■ **Your goal**
Reproduce the listing below exactly, from its first line down to and including the line with "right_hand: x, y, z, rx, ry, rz".

■ **Data provided**
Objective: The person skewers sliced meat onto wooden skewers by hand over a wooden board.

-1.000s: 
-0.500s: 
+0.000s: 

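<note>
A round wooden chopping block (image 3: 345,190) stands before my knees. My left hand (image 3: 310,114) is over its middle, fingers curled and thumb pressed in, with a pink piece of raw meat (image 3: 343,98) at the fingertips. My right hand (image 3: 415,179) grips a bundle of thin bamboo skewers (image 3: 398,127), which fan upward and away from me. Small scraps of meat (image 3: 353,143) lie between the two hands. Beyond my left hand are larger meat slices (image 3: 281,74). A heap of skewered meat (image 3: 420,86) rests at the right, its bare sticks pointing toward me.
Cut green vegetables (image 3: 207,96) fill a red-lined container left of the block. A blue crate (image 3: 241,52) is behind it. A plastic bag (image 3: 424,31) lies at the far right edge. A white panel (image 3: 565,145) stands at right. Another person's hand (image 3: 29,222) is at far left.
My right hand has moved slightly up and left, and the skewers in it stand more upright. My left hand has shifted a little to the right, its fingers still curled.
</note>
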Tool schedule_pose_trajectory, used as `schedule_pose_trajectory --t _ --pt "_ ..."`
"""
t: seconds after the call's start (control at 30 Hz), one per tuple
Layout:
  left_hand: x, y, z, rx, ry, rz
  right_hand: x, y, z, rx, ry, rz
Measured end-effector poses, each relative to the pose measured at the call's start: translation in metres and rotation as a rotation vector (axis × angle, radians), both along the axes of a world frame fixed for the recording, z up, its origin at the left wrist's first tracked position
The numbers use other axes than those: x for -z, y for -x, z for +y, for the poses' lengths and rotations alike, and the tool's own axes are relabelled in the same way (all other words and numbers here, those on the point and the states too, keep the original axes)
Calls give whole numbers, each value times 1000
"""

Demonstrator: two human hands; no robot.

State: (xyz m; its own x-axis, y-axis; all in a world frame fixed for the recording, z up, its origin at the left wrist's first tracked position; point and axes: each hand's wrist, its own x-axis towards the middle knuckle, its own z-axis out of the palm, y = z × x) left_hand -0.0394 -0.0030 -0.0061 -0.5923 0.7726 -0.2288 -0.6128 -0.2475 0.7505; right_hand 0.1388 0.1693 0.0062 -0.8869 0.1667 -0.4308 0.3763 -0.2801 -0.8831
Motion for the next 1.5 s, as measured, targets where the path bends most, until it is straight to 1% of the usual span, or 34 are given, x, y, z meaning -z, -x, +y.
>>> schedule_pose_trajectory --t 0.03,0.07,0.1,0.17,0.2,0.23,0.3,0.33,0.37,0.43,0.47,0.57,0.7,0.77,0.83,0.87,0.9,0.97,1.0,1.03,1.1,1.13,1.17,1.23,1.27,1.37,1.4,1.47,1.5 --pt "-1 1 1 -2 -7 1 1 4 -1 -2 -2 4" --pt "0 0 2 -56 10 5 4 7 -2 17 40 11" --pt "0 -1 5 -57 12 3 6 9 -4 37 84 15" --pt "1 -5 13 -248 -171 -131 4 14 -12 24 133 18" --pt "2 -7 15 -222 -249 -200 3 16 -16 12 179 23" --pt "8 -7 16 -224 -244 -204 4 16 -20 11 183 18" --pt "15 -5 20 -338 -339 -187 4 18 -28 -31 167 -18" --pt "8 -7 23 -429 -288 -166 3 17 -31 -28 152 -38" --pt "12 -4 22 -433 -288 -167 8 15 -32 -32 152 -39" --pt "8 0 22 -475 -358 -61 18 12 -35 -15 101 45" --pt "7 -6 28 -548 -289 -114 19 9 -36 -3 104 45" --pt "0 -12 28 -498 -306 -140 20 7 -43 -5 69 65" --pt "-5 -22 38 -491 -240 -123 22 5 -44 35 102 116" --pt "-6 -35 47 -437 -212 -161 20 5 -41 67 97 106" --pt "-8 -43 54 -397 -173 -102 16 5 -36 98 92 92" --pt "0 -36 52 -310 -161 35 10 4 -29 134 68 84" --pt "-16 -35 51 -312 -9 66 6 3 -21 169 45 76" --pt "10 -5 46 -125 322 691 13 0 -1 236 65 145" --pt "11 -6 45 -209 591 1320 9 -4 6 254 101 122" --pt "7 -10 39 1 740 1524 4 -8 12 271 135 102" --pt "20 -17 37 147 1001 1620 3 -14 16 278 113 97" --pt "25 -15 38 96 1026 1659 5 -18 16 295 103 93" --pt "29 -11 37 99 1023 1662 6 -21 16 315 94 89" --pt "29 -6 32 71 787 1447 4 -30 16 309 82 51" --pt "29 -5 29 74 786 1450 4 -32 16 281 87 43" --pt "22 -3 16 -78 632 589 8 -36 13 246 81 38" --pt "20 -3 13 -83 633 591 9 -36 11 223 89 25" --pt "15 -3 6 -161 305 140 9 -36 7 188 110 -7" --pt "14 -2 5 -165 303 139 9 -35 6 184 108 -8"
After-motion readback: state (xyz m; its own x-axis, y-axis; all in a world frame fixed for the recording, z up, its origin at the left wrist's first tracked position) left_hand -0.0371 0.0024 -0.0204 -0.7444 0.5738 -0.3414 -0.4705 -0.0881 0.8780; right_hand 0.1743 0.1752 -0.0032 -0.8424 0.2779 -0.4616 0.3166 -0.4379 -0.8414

■ **Solution to this task**
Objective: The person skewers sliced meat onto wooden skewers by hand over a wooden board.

-1.000s: 
-0.500s: 
+0.000s: 

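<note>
A round wooden chopping block (image 3: 345,190) stands before my knees. My left hand (image 3: 310,114) is over its middle, fingers curled and thumb pressed in, with a pink piece of raw meat (image 3: 343,98) at the fingertips. My right hand (image 3: 415,179) grips a bundle of thin bamboo skewers (image 3: 398,127), which fan upward and away from me. Small scraps of meat (image 3: 353,143) lie between the two hands. Beyond my left hand are larger meat slices (image 3: 281,74). A heap of skewered meat (image 3: 420,86) rests at the right, its bare sticks pointing toward me.
Cut green vegetables (image 3: 207,96) fill a red-lined container left of the block. A blue crate (image 3: 241,52) is behind it. A plastic bag (image 3: 424,31) lies at the far right edge. A white panel (image 3: 565,145) stands at right. Another person's hand (image 3: 29,222) is at far left.
My right hand has moved slightly up and left, and the skewers in it stand more upright. My left hand has shifted a little to the right, its fingers still curled.
</note>
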Tool schedule_pose_trajectory, used as `schedule_pose_trajectory --t _ --pt "_ ..."`
"""
t: seconds after the call's start (control at 30 Hz), one per tuple
Layout:
  left_hand: x, y, z, rx, ry, rz
  right_hand: x, y, z, rx, ry, rz

Besides this answer, the exercise requires nothing else.